Assignment: Could you repeat the listing below exactly while leaving its pictures behind?
::: Data extract
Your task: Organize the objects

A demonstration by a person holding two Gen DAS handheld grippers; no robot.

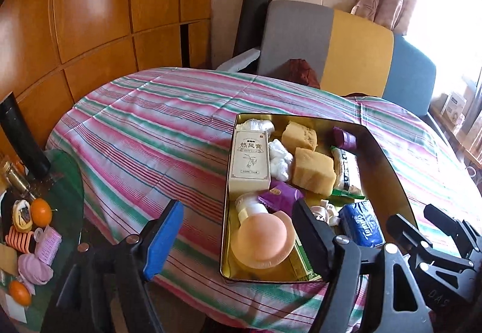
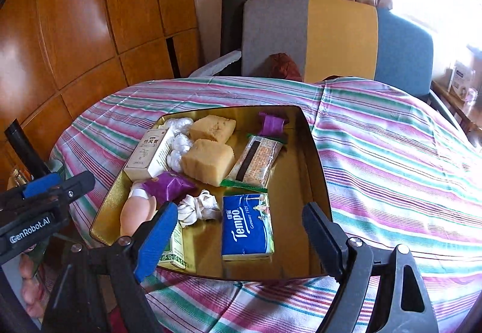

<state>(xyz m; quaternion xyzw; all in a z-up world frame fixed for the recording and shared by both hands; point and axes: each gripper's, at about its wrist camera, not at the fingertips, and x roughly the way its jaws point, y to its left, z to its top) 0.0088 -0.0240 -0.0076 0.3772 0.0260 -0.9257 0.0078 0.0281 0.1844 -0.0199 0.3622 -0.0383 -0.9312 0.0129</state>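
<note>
- The green carton (image 2: 173, 251) in the gold tin (image 2: 313, 170) shows only a corner in the right wrist view; the left finger of the right gripper (image 2: 241, 227) covers the rest.
- The peach round bottle (image 1: 262, 239) is half hidden in that view, behind the same finger and the purple packet (image 2: 167, 186).
- In the left wrist view the blue tissue pack (image 1: 363, 224) lies partly behind the black right finger of the left gripper (image 1: 241, 230).
- Print on the cream box (image 1: 248, 161) is too small to read beyond its large title.
- The window side is blown out white; boxes on the sill (image 1: 455, 110) are indistinct.
- The side table (image 1: 69, 191) is cut off by the left edge.
</note>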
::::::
Result for this task:
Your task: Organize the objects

A demonstration by a person holding two Gen DAS handheld grippers; no robot.


<state>(xyz m; quaternion xyzw; all in a z-up world frame fixed for the recording and shared by both hands; point and axes: each gripper's, at about its wrist camera, not at the fingertips, and x roughly the way its jaws point, y to its left, z to its top) 0.0088 -0.0240 -0.0076 0.3772 0.0260 -0.9257 0.0078 0.0281 0.1844 -0.0199 0.3622 -0.0383 -0.9312 0.0129</state>
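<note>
- The green carton (image 2: 173, 251) in the gold tin (image 2: 313, 170) shows only a corner in the right wrist view; the left finger of the right gripper (image 2: 241, 227) covers the rest.
- The peach round bottle (image 1: 262, 239) is half hidden in that view, behind the same finger and the purple packet (image 2: 167, 186).
- In the left wrist view the blue tissue pack (image 1: 363, 224) lies partly behind the black right finger of the left gripper (image 1: 241, 230).
- Print on the cream box (image 1: 248, 161) is too small to read beyond its large title.
- The window side is blown out white; boxes on the sill (image 1: 455, 110) are indistinct.
- The side table (image 1: 69, 191) is cut off by the left edge.
</note>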

Work on this exercise is complete, and nothing remains.